Голос его не предвещал ничего хорошего, и Евлогий обернулся. Нежинцев стоял с направленным на него револьвером.

— Да просветит небо ваш разум, полковник! С такими вещами не шутят.

— Я и не шучу! Довольно вы морочили мне голову с этим золотом. И еще: гибель армии — не шутка. Вы, преподобный, не объяснили, на каком основании переданы генералу сведения о безопасности дороги к городу.

— Я не ясновидец, сам не знаю, как все могло случиться, — красноармейская часть не покидала казармы.

— Ваше объяснение ничего не объясняет. Но даю вам возможность опровергнуть подозрение в предательстве: выдайте в помощь нашему делу необходимое количество денег.

Евлогий лихорадочно соображал, как поступить.

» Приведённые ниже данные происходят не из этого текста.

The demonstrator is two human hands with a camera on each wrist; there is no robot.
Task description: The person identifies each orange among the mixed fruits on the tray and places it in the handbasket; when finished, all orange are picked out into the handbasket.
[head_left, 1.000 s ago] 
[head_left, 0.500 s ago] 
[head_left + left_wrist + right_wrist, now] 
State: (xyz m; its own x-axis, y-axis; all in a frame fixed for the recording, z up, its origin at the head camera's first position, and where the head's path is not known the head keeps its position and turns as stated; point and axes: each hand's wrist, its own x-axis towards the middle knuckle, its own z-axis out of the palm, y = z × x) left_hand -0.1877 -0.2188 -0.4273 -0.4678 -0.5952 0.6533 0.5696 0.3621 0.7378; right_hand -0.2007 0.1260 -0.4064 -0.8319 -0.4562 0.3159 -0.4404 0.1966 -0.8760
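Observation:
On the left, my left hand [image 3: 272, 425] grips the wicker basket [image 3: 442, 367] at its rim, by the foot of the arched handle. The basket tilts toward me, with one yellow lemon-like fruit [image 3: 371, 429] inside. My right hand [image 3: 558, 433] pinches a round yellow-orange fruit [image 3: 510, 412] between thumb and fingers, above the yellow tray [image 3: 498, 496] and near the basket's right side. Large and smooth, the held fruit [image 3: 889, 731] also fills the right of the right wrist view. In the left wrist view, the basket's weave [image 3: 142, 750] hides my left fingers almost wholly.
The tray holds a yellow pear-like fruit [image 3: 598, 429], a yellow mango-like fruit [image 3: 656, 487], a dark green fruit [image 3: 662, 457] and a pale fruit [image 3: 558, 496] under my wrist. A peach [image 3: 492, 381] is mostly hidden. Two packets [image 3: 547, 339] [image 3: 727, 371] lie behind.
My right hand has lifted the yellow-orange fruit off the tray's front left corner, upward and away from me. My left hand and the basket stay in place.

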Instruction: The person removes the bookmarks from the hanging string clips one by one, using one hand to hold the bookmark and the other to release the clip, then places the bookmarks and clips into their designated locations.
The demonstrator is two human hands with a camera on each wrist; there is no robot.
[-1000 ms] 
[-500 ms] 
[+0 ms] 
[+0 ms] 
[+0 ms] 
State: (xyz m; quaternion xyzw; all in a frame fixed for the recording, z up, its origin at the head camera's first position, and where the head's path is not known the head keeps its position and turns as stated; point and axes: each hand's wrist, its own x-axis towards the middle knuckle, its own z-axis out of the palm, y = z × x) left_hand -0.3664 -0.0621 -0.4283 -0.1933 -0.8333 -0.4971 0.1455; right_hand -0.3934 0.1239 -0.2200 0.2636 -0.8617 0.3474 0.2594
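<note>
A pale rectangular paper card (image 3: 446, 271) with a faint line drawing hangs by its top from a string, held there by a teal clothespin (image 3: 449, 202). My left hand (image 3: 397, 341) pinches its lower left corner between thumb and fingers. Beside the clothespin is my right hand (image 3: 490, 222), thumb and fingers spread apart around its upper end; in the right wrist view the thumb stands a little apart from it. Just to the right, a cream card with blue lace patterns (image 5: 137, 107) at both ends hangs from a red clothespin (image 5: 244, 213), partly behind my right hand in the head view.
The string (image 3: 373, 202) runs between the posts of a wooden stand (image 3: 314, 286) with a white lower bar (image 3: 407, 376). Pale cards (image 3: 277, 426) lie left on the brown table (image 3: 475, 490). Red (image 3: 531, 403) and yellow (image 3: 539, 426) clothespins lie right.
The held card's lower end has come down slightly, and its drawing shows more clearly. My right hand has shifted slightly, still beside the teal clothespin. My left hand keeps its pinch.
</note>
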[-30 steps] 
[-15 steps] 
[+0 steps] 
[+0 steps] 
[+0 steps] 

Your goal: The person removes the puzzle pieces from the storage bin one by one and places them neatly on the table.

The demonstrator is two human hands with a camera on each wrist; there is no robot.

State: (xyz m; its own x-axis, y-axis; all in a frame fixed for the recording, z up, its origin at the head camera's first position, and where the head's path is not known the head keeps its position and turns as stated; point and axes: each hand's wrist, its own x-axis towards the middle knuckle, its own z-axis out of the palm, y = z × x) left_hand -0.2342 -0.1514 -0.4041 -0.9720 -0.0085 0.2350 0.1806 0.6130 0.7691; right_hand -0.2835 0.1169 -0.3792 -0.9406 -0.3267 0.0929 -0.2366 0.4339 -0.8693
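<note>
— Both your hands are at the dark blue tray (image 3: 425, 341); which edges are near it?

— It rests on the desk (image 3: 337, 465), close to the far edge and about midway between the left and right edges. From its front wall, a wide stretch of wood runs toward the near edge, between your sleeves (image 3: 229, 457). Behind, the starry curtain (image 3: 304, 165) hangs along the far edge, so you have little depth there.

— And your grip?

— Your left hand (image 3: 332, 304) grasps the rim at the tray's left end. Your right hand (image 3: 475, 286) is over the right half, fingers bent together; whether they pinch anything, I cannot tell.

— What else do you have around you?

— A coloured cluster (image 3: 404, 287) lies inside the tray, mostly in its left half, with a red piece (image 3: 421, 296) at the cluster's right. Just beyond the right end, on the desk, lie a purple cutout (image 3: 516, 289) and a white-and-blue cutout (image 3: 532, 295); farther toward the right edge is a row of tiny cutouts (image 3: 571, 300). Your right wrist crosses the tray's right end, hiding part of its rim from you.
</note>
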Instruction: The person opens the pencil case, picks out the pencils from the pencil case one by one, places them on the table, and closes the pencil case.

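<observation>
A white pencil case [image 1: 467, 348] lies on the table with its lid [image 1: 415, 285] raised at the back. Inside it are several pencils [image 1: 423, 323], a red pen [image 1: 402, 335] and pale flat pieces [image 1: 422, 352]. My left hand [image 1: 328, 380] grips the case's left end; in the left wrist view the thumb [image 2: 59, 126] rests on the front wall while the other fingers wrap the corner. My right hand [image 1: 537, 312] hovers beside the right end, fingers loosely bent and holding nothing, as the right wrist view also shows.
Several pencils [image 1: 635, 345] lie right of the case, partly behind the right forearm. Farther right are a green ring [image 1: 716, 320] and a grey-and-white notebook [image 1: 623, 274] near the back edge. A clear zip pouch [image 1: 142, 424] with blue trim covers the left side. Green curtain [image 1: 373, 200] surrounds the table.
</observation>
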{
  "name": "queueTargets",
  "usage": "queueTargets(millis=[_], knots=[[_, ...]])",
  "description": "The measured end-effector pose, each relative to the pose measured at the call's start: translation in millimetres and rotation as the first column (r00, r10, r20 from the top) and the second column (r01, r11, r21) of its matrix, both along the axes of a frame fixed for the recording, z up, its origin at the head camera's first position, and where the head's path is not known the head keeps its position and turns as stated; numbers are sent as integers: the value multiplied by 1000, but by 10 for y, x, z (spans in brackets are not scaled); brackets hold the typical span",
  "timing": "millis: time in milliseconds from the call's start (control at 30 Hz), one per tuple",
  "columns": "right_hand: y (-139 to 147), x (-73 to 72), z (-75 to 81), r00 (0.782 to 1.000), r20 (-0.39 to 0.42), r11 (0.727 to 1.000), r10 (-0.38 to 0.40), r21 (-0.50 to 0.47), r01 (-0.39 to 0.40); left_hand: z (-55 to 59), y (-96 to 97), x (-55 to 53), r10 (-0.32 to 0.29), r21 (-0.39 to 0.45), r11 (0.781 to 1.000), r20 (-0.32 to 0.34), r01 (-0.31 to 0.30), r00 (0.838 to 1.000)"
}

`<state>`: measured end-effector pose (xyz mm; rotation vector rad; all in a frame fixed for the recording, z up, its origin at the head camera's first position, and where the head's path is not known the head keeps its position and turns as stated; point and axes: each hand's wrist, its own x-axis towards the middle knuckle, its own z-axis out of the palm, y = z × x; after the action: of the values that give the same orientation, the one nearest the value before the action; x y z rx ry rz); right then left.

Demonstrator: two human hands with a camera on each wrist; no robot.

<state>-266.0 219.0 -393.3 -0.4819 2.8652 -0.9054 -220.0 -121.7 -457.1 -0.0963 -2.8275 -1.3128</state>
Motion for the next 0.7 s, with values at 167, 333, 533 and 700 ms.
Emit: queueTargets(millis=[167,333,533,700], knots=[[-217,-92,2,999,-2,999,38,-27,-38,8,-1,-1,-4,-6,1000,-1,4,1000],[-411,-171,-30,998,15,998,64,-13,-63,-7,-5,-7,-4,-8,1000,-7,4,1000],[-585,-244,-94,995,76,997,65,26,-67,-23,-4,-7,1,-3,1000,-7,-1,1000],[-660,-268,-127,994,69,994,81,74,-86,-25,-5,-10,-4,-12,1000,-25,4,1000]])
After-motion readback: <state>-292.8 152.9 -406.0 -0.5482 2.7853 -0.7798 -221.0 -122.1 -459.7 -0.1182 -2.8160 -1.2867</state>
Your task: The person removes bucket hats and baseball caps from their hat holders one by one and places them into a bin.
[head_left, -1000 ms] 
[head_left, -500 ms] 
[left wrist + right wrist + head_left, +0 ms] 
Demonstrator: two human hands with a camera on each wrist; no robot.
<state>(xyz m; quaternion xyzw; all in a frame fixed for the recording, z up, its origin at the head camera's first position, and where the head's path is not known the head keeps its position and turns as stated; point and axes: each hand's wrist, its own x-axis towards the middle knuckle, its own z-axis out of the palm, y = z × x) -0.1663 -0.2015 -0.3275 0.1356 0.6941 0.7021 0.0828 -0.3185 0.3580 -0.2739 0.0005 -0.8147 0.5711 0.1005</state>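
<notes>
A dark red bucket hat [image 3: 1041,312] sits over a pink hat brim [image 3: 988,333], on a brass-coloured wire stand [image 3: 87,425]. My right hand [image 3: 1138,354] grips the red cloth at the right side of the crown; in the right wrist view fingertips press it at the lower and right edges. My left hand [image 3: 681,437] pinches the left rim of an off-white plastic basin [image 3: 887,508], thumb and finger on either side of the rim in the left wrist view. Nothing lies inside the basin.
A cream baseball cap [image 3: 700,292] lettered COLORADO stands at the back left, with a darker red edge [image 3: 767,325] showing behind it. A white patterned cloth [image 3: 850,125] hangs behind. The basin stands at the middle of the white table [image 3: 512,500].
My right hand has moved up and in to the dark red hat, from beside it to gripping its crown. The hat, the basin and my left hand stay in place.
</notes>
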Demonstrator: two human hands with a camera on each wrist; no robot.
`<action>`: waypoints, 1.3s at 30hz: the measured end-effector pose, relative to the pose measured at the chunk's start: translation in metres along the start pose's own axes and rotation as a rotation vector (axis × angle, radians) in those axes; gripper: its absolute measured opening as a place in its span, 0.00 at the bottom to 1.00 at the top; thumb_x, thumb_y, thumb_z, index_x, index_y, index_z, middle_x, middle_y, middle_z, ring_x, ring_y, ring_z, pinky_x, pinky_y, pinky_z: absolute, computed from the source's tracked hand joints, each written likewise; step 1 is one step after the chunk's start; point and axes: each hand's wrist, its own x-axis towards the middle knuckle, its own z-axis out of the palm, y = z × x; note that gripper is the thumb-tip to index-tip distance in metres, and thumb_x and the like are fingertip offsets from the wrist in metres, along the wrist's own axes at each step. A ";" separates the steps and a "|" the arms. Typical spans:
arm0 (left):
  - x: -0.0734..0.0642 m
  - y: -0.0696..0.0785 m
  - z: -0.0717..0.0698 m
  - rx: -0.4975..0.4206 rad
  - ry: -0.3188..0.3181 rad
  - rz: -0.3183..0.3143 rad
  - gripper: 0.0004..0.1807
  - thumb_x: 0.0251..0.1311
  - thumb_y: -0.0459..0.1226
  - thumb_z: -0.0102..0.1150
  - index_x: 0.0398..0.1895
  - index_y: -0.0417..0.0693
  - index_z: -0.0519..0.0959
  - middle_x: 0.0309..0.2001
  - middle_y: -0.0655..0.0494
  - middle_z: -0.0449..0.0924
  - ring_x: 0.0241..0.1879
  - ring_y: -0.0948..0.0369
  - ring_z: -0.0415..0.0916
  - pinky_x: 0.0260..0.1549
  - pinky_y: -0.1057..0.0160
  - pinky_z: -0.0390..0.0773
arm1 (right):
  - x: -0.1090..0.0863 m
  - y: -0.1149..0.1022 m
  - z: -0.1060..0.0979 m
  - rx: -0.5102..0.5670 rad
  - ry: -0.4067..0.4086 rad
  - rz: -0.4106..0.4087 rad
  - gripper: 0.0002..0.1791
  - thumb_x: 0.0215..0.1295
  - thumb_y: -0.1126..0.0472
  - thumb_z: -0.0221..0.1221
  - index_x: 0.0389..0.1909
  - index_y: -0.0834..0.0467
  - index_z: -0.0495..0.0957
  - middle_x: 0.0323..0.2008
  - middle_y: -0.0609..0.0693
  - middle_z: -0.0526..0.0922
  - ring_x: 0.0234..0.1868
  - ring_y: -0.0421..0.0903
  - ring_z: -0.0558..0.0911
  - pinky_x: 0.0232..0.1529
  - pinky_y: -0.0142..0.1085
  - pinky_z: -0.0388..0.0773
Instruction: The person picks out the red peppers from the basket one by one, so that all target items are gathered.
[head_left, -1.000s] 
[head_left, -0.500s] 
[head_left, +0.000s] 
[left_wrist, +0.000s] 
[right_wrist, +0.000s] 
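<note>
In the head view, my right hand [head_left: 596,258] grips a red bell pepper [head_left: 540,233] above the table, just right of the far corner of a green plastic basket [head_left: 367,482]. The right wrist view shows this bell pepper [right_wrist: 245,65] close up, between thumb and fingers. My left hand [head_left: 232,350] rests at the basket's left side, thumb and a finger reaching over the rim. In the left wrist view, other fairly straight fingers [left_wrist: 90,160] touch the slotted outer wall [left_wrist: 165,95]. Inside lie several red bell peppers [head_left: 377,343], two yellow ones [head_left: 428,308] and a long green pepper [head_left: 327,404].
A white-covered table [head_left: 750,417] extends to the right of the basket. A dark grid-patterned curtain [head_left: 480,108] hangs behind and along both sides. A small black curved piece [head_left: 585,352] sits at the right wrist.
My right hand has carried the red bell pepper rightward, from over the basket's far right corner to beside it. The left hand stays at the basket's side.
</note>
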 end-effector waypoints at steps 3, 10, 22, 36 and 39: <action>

— Торопитесь, преподобный!

Казначеем вдруг овладел безумный гнев. С неожиданной для его возраста стремительностью он метнулся к стене и опрокинул на Нежинцева высокие напольные часы. Они ударили полковника в грудь и свалили с ног. Но рука его не выпустила оружия, и, падая, он успел выстрелить. Евлогий тоже упал. В тот же миг за дверью послышался топот. Превозмогая боль, полковник кинулся к двери и запер ее. Через секунду по ней застучали приклады винтовок. Не обращая больше внимания на лежащего монаха, Нежинцев подбежал к окну, распахнул его и прыгнул в темноту. Едва он коснулся земли, его схватили, связали руки, и повели вдоль монастырского корпуса. На открытом пространстве он увидел большую группу людей: в окружении красноармейцев стояли князья и дворяне, покинувшие его номер. Здесь же был есаул. Нежинцева присоединили к арестованным и под конвоем повели в город.

Василид пришел в себя и обнаружил, что лежит на полу.

Видимо, прошло немало времени с момента ухода его мучителя, потому что свет в окно уже не проникал.

Василид с трудом поднялся, засветил свечу, шатаясь, добрался до ложа. В голове у него шумело, губы запеклись, в горле пересохло. Больше суток он был без воды.

Василид снова начал впадать в беспамятство: ему грезилась зеркально-прозрачная струя воды, слышался рокот, с каким она вливается в бассейн с рыбками. И еще ему слышались временами какие-то удары, но они проходили мимо сознания.

Прошло с полчаса, когда сквозь одолевавшую его дурноту он услышал шаги на лестнице. Он сжался при мысли, что это может быть отец Михаил, но тут же понял — шаги принадлежат Исайе. Дверь открылась, и на пороге показался монах с подносом. На подносе стояли миска и кувшин. Исайя прошел к подоконнику.

— Пей, отрок, — сказал он и вышел.

Кувшин был полон, и мальчик едва поднял его ослабевшими руками. Он припал к горлышку и пил долго, не отрываясь. Он даже не понял, что пьет свой любимый морс — тот, который часто пил при жизни игумена, — важно, что это была холодная, вкусная до слез влага.

Ополовинив кувшин, Василид спохватился: может быть, нельзя сразу пить так много? Да и про запас надо было оставить.

Утолив жажду, он воспрял духом. В миске под крышкой оказалась каша, был еще кусок рыбного пирога. Но пока каша не остыла, следовало начать с нее. Ложкой Василид набрал ее с краю миски. До чего она была вкусна! Он собрался всерьез взяться за кашу, но рука его замерла с поднятой ложкой. Из угла комнаты донесся явственный глухой удар. У мальчика перехватило дыхание. На цыпочках он подошел к углу. Удары продолжались, стена слегка подрагивала. Но вот снова послышался сильный удар: похоже, что от стены отвалился камень. Звуки прекратились — должно быть, работал один человек, и сейчас он отдыхал. Василид лихорадочно думал, кто бы это мог быть. Неужели Федя или Аджин пытаются вызволить его? Маловероятно! Ясно одно: человек творит свое дело без ведома монастырского начальства, иначе с чего бы ему работать ночью.